**Work item**
In the data below, how many lines contain the string "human"? Reply with the number only.

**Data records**
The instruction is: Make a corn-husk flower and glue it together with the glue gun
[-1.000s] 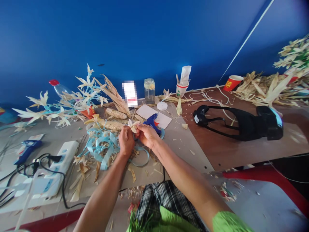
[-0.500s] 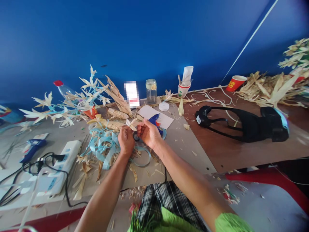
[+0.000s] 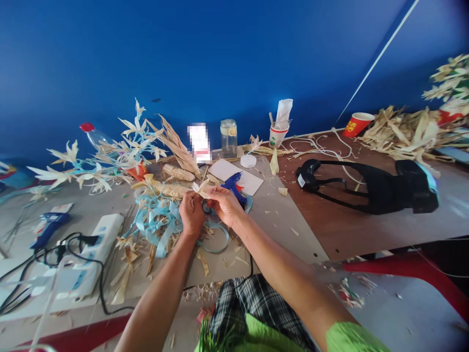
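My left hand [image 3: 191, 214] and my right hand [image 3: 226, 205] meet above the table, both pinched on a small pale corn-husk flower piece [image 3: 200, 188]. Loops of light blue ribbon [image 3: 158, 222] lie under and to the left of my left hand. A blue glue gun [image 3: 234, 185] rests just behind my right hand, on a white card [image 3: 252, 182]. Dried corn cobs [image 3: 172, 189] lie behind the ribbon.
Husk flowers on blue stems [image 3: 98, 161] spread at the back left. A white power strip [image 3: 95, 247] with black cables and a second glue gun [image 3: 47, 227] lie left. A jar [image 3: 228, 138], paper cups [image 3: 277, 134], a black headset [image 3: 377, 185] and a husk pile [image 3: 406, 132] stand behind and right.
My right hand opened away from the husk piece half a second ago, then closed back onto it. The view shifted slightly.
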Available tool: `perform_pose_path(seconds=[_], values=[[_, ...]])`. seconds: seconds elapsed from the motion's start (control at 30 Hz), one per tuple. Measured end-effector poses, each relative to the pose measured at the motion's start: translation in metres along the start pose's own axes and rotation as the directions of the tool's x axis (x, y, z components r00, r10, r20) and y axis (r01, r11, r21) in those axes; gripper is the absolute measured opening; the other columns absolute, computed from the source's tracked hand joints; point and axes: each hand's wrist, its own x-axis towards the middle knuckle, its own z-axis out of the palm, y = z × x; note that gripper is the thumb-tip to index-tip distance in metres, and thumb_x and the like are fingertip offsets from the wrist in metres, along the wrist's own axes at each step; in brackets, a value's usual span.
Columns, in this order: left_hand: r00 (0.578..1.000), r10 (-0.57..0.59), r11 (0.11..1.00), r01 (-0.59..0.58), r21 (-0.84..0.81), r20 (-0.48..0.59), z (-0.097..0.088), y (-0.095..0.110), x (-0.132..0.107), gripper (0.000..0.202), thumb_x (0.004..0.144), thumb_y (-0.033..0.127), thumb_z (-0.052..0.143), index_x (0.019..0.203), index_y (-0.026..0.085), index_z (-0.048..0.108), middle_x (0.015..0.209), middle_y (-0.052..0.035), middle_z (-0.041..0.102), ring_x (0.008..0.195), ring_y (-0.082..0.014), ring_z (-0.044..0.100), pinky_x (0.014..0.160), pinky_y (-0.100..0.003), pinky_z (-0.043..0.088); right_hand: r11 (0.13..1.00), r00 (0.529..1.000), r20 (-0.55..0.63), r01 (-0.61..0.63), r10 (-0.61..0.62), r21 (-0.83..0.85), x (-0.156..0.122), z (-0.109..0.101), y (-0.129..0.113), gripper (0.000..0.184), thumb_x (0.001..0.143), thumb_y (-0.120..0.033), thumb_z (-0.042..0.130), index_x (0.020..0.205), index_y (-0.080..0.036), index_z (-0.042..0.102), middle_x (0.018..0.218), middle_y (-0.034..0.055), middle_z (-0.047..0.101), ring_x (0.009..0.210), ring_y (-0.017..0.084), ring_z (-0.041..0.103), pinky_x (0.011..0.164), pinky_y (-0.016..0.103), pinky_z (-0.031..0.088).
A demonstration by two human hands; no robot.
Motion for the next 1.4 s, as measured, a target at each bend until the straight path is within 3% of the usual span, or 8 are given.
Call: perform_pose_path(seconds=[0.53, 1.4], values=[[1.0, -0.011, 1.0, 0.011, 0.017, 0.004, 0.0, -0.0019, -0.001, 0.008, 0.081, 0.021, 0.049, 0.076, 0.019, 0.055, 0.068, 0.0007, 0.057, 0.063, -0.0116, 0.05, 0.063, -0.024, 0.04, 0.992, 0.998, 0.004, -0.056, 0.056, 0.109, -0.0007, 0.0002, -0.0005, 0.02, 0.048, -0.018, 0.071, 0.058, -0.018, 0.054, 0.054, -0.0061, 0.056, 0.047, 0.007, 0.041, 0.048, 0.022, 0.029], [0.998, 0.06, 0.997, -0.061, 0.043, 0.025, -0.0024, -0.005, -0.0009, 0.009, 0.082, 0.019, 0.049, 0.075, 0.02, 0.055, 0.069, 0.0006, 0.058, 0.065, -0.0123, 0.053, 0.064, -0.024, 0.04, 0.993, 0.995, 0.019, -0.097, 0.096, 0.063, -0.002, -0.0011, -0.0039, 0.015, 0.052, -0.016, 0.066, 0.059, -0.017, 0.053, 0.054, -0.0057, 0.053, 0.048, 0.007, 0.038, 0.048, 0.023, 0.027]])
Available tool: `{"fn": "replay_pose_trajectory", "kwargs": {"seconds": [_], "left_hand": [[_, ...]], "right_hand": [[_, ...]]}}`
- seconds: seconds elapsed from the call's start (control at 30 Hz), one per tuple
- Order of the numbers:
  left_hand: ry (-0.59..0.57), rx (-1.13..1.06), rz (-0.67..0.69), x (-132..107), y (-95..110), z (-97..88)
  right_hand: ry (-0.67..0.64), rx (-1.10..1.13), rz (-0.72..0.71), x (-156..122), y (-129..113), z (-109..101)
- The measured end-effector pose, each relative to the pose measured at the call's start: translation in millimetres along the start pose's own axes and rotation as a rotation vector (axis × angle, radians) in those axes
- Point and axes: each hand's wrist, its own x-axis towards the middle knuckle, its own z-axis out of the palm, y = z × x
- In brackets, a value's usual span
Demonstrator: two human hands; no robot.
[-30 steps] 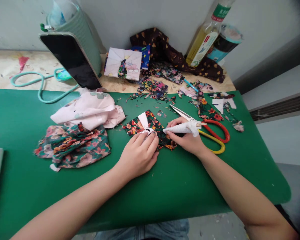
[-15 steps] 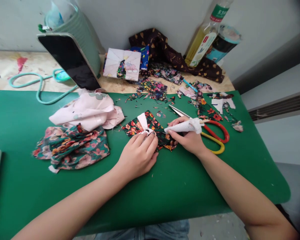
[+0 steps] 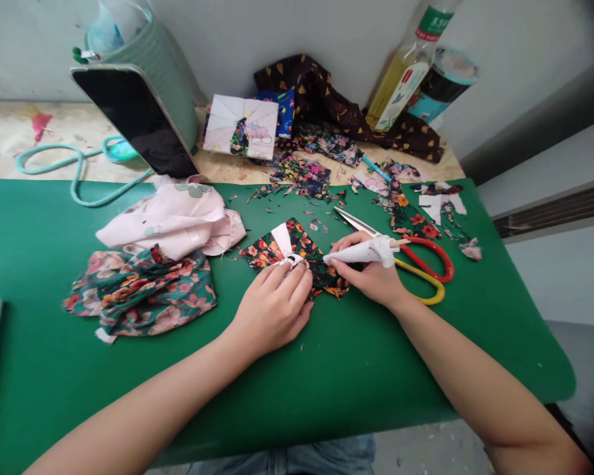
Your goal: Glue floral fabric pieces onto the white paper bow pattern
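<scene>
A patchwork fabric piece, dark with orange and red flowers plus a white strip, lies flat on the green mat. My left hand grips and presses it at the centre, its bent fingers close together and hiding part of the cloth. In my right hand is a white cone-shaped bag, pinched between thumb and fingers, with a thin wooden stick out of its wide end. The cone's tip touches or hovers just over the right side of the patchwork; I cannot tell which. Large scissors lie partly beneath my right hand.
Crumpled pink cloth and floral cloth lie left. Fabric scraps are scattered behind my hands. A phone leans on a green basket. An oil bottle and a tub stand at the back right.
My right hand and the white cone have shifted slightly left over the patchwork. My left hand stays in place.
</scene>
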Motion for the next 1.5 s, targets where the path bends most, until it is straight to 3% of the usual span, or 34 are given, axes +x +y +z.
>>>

**Solution below**
2